● Task item: Both the line with "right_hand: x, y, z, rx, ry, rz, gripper" and the line with "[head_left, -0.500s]" in the records below must appear in the output, along with every line between them, exactly and with nothing added.

── Available records ──

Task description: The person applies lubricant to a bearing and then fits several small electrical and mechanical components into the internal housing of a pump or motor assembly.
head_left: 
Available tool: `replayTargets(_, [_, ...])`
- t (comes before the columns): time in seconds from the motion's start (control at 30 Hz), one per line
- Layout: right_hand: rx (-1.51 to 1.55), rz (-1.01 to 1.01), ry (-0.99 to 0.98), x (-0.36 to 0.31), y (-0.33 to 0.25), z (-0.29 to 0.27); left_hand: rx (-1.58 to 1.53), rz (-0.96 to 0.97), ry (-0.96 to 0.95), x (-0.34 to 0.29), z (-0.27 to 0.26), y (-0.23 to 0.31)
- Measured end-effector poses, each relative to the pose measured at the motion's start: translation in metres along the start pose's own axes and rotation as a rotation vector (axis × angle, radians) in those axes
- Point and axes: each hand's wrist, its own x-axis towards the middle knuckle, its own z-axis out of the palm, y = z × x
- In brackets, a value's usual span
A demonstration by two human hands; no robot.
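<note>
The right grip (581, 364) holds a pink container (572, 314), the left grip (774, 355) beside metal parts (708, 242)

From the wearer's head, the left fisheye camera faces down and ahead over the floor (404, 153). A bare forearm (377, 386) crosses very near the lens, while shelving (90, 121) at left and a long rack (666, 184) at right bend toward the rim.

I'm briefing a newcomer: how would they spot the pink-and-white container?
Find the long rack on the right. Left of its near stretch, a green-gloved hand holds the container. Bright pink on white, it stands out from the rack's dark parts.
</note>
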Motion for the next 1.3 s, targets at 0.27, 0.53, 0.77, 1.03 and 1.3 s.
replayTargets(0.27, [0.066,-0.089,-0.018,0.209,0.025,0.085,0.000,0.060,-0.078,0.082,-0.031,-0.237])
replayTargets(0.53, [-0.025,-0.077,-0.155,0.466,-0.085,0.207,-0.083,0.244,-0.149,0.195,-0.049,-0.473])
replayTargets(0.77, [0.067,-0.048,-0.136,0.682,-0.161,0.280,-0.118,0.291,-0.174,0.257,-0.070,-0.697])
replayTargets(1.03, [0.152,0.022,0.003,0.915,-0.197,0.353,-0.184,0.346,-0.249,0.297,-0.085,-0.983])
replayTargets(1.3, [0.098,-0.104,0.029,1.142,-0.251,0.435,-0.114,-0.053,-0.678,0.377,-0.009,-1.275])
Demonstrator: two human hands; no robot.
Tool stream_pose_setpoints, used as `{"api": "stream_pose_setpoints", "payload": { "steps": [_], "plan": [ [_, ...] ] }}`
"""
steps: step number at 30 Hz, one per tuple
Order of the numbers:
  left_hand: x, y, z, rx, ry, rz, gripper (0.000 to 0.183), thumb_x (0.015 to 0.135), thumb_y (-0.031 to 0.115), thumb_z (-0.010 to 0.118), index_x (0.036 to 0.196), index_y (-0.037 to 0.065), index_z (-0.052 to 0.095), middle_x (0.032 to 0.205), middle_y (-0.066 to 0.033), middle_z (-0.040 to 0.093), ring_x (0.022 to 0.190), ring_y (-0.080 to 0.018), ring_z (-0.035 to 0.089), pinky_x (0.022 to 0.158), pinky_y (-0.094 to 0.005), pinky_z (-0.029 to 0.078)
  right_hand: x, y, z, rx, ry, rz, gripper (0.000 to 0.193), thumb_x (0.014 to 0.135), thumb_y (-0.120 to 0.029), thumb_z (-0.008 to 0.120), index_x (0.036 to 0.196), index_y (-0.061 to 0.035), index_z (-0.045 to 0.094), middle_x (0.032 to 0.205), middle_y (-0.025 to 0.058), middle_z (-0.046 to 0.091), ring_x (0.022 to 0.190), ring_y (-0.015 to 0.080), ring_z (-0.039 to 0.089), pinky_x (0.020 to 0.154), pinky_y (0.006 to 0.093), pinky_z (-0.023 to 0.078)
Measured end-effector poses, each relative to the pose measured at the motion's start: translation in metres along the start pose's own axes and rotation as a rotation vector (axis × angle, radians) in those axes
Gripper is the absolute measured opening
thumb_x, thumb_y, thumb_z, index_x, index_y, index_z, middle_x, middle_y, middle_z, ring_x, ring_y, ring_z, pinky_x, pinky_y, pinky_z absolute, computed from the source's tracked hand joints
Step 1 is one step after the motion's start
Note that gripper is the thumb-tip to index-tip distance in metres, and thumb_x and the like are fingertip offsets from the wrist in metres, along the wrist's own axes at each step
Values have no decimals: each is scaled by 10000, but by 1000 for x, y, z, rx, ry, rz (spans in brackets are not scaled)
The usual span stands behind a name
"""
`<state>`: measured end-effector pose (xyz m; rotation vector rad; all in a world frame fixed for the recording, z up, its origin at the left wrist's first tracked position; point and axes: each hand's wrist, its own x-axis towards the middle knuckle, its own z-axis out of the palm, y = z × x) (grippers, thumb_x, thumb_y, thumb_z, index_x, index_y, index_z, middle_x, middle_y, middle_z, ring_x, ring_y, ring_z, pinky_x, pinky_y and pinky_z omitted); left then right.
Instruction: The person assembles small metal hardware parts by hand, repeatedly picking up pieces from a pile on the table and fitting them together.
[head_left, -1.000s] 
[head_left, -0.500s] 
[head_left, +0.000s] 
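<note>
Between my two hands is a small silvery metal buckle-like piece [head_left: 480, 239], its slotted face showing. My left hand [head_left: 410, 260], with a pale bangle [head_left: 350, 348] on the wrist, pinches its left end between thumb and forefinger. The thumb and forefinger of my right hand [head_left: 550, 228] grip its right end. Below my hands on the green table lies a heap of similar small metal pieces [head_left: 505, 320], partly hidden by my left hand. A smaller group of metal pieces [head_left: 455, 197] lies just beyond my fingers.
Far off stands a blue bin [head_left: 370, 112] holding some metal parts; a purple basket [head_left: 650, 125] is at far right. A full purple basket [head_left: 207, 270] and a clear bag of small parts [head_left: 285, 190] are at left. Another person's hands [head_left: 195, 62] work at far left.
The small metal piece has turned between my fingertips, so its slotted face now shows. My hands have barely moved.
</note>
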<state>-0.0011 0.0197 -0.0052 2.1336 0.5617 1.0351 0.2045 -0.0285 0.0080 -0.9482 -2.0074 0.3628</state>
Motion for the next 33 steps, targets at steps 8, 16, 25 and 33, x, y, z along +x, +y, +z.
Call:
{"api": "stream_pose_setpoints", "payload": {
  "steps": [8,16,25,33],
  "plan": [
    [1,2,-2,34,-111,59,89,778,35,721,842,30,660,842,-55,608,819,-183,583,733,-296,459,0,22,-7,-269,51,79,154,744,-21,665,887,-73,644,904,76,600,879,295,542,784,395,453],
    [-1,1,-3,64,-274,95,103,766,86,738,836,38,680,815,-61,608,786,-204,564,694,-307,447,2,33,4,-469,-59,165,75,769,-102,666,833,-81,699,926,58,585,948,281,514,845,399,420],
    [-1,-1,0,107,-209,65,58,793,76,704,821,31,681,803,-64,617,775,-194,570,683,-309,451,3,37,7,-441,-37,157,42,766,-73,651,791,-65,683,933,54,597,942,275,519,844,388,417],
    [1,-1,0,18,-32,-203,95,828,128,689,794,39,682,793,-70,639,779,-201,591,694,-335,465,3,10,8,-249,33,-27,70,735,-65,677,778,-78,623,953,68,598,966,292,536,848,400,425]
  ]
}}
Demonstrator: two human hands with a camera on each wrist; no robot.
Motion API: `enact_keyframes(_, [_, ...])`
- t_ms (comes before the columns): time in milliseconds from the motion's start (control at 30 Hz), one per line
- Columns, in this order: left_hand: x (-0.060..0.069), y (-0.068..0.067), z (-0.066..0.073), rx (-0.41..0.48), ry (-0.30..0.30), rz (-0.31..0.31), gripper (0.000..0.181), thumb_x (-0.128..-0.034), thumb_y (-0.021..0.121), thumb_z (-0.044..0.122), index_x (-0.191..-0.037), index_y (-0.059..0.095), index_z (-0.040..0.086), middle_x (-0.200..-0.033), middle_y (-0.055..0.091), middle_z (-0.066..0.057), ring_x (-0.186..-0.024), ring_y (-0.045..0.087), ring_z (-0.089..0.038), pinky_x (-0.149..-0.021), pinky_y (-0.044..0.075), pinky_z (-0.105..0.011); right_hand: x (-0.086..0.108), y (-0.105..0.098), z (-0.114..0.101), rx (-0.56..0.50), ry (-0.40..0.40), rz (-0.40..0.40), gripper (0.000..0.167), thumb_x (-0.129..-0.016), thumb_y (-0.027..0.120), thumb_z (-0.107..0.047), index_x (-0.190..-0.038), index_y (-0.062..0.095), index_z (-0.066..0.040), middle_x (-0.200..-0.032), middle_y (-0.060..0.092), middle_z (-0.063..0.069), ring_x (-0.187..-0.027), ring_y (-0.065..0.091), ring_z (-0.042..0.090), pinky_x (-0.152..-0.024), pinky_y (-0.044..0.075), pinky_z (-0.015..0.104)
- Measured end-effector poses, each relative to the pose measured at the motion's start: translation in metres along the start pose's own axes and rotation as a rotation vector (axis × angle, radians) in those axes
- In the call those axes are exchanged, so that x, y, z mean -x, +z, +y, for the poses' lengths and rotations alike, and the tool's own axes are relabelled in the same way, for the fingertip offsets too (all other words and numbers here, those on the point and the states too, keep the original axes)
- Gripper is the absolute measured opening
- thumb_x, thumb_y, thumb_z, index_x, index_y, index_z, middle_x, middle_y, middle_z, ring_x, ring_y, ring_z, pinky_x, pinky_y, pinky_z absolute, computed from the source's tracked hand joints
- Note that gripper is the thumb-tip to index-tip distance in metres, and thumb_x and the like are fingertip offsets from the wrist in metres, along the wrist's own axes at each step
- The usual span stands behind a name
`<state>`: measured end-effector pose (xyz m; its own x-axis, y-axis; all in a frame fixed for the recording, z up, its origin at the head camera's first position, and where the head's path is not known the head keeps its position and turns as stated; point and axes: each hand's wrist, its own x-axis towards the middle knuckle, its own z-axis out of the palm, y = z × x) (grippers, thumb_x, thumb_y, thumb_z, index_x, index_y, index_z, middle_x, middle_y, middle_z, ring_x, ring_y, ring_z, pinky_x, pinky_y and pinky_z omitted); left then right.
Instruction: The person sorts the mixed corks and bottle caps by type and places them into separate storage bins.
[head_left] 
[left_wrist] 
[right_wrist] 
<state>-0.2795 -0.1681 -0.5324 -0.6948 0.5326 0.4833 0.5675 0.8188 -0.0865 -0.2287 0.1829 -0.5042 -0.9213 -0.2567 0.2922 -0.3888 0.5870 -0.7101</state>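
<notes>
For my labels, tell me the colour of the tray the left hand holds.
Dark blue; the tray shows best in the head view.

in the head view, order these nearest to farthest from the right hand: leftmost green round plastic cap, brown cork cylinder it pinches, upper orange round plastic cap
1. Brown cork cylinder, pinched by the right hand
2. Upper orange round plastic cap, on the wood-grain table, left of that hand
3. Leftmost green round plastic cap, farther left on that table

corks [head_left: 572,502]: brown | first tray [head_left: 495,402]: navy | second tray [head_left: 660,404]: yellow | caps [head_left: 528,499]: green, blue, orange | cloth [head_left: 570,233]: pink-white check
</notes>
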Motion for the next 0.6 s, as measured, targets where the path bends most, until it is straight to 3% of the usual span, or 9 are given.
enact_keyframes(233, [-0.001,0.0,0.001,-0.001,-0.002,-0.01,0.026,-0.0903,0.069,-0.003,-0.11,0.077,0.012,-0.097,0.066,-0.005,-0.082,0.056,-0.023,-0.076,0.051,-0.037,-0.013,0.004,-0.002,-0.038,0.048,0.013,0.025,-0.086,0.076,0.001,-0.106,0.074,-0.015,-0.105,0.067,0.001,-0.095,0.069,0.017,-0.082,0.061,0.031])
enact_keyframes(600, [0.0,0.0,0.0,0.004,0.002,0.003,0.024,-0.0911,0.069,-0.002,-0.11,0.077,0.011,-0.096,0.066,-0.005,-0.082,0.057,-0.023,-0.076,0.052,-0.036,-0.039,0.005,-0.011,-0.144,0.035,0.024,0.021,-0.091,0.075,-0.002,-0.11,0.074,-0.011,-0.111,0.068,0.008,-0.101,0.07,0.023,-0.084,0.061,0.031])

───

● Final answer:
  right_hand: x, y, z, rx, ry, rz, gripper (0.000 to 0.193), thumb_x (0.014 to 0.135), thumb_y (-0.120 to 0.029), thumb_z (-0.008 to 0.120), index_x (0.036 to 0.196), index_y (-0.061 to 0.035), index_z (-0.045 to 0.094), middle_x (0.032 to 0.205), middle_y (-0.025 to 0.058), middle_z (-0.046 to 0.091), ring_x (0.022 to 0.190), ring_y (-0.015 to 0.080), ring_z (-0.039 to 0.089), pinky_x (0.020 to 0.154), pinky_y (0.006 to 0.093), pinky_z (-0.023 to 0.078)
Measured end-effector poses, each relative to the pose measured at the motion's start: translation in metres along the start pose's own axes and rotation as a rotation vector (axis × angle, radians) in those axes
Gripper is the absolute measured opening
thumb_x, thumb_y, thumb_z, index_x, index_y, index_z, middle_x, middle_y, middle_z, ring_x, ring_y, ring_z, pinky_x, pinky_y, pinky_z absolute, computed from the source's tracked hand joints
Step 1 is one step after the motion's start
Note that gripper is the thumb-tip to index-tip distance in metres, and thumb_x and the like are fingertip offsets from the wrist in metres, along the wrist's own axes at each step
Values have no decimals: each is scaled by 10000, but by 1000 for x, y, z, rx, ry, rz (spans in brackets are not scaled)
The usual span stands behind a name
"""
`<state>`: measured end-effector pose (xyz m; rotation vector rad; all in a world frame fixed for the recording, z up, its origin at the left wrist's first tracked position; point and axes: each hand's wrist, its own x-axis towards the middle knuckle, its own z-axis out of the palm, y = z × x) (grippers, thumb_x, thumb_y, thumb_z, index_x, index_y, index_z, middle_x, middle_y, middle_z, ring_x, ring_y, ring_z, pinky_x, pinky_y and pinky_z omitted); left then right.
Instruction: The person assembles small metal hardware parts by hand, repeatedly picking up pieces from a pile on the table and fitting them together.
[head_left, -1.000s] 
[head_left, -0.500s] 

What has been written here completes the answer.